Global Interest Rates Still Low:
What Can Fixed Income Investors Expect?
Since the Global Financial Crisis (GFC), central banks around the world have used a variety of monetary policy tools to bring down interest rates and stimulate economies. But even 10 years post-crisis, many developed countries still have government bond yields that are historically low.
It is our expectation that fixed income investors are likely to experience low returns on developed market debt for the near future.
As the chart above shows, low and negative yielding debt dominates in many developed countries and particularly in Europe. Currently, an overwhelming portion of European sovereign developed debt yields less than 1%. Of that, a significant portion of that debt yields even less than zero. The number of countries and corresponding tenors with negative yields are indicated by the red boxes in the chart. Most of Germany’s government debt yields less than 1%, as does the debt of Netherlands and Finland.

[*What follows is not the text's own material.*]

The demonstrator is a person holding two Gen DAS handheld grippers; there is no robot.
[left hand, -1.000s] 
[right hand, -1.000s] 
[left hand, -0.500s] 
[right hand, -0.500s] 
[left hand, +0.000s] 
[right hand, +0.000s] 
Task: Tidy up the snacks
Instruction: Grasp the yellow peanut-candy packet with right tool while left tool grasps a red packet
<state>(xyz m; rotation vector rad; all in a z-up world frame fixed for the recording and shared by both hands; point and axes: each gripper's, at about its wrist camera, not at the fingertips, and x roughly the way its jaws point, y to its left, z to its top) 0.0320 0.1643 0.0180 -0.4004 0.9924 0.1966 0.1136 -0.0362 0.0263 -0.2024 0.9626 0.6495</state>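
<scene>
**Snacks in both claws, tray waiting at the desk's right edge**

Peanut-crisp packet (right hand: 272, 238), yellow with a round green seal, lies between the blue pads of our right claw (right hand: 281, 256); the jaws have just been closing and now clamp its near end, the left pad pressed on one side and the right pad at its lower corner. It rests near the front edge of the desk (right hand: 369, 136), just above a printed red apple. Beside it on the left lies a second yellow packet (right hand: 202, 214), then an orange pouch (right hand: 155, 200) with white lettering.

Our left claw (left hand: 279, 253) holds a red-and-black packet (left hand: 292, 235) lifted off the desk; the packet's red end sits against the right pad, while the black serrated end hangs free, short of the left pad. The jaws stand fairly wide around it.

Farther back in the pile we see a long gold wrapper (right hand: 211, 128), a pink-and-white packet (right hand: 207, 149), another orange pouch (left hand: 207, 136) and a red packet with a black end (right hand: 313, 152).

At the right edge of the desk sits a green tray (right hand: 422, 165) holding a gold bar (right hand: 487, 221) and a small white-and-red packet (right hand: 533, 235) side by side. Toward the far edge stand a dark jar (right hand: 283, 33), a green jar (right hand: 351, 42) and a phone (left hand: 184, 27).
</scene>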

The European Central Bank’s quantitative easing program, or “QE” program, was started as an attempt to stimulate Eurozone economies that had been hit by the GFC. Through this QE program, the ECB has been buying up government bonds as a way to drive investors toward risk assets.
The ECB began its QE program in 2009 on a somewhat limited basis, but started to scale it up dramatically in 2015. In the last year or so, economic growth in the Eurozone has finally shown signs of picking up on a sustainable basis, with manufacturing data and GDP growth trending higher. This pickup in growth is behind ECB chair Mario Draghi’s recent statements about the ECB possibly pulling back its stimulus program. No timetable has been set for unwinding stimulus, though, and QE continues, pushing bond yields down.
Japan’s government bonds have also been pushed to low yields by QE. As the chart shows, bonds at every point on Japan’s yield curve are yielding less than 1%. The Bank of Japan continues its monetary stimulus, which began in earnest in 2010, even as growth numbers in Japan have been relatively strong in 2017. This means that low yields can continue to be expected on Japanese government bonds.
In the U.S., as the Fed continues to raise rates back to normalized levels, this will serve as a strong headwind to domestic fixed income, and especially to Treasurys. Relative to the rest of the world (excluding Australia), U.S. rates across the term structure look much more favorable than European government bonds do.
While global bonds serve as a strong complement and diversifier for a traditional fixed income portfolio, the low/negative interest rate environment globally will continue to mute overall returns for sovereign global bonds. And while the ECB has talked about beginning to unwind their stimulus programs, no timetable has been presented just yet.
With that in mind, investors should not expect to see yields in developed market bonds coming up much higher in the near future and developed bonds may be challenged as central banks work to normalize rate levels in the future. We continue to recommend that investors consider broadening the level of diversification in their fixed income allocations and adjust expectations for returns from sovereign debt.